LinkedIn Content for Ecommerce
I’ll discuss LinkedIn in this post.
Images on LinkedIn are as popular as videos. Images with graphs, statistics, and infographics are common to highlight case studies, research, and survey results.
Highlighting a company’s key personnel is another frequent use of images on LinkedIn. The practice serves a dual purpose: humanizing the brand and enticing future employees. The example below from Amazon showcases an engineer in the Alexa division.
This image on Microsoft’s LinkedIn page includes a statistic from an internal survey of employees.
Google’s LinkedIn page includes team-building images, such as this one from Robert Enslin, president of cloud sales.
Microsoft, for example, posted an image with a statistic from an internal employee survey.
Videos on LinkedIn are increasingly popular. Informative videos (not excessively promotional) can start conversations. Videos can demonstrate new technology and products, highlight behind-the-scenes operations, and more. Brevity is key to video engagement. Use subtitles for those over 30 seconds.

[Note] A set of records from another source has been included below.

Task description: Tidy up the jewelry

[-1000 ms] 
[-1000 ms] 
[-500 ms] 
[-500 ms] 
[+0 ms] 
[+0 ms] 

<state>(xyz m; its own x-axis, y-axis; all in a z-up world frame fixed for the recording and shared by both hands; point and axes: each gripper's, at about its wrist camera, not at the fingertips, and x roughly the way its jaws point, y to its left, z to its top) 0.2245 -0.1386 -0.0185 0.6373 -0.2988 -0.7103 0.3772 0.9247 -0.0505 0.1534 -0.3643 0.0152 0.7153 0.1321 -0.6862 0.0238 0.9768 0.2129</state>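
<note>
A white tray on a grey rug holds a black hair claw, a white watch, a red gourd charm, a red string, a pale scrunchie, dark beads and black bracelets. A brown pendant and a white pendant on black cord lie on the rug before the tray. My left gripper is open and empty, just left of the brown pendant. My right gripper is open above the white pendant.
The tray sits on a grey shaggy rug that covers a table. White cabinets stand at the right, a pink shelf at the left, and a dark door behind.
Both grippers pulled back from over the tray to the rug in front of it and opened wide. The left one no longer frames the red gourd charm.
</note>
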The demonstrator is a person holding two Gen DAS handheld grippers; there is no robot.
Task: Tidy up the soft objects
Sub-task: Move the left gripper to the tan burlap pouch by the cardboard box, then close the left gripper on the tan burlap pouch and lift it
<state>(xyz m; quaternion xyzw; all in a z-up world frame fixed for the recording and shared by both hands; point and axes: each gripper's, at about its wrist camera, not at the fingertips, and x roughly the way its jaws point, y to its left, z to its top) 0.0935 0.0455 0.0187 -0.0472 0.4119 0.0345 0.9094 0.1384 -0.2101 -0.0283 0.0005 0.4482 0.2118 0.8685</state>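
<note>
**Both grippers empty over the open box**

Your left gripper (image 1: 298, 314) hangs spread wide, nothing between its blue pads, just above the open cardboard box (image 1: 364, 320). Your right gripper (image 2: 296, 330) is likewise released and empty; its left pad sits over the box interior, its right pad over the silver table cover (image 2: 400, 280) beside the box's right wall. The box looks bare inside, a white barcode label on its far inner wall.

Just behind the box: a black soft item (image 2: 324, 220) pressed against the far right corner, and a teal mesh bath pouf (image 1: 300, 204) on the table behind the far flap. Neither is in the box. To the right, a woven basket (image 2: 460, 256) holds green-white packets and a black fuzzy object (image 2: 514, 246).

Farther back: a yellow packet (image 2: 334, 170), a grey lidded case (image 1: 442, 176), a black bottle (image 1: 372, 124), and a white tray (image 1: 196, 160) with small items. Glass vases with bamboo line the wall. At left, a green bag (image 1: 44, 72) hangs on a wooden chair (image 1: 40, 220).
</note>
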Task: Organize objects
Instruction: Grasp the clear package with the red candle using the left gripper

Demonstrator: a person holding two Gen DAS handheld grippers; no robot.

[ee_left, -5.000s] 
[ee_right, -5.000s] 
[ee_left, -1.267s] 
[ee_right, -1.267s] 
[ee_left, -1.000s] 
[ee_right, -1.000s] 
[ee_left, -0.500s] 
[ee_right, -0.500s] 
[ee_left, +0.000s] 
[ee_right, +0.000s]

LinkedIn has transformed from an employment site, mainly, to a primary networking destination for professionals. The users are active. Many hold significant purchasing power within their companies, making it a B2B lead-generation magnet.
It’s the B2B audience that makes LinkedIn unique and different from Instagram, Facebook, and Pinterest, which are consumer-focused. Hence, the platform is best for merchants with business customers, and the content should follow.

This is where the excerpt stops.